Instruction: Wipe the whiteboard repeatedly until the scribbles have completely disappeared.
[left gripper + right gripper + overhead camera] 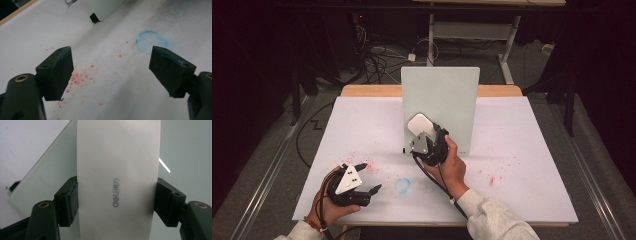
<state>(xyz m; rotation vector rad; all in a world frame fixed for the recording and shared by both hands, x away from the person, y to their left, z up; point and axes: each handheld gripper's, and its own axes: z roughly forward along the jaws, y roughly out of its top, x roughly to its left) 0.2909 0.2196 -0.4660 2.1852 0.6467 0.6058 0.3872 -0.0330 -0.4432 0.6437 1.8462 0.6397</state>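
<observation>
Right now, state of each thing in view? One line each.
Right tool: shut on the white eraser, up against the board.
White eraser: clamped by its long sides, printed side facing the camera.
Board: upright on the table, on a small black foot; surface looks clean.
Left tool: open, nothing between its pads, low over the table.
Table: white top, red specks and a blue ring smudge.

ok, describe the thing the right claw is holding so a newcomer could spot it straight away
Start at the pale glass whiteboard standing upright at the middle of the white table. Pressed against its lower left face is a white rounded-rectangle whiteboard eraser, clamped between the right claw jaws. It is the one loose white block there, with a grey "deli" logo on its back.
</observation>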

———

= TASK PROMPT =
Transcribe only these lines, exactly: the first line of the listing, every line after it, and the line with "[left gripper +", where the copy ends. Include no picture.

= FINISHED TASK =
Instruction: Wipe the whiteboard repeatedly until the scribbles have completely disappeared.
[left gripper + right gripper + overhead camera] 

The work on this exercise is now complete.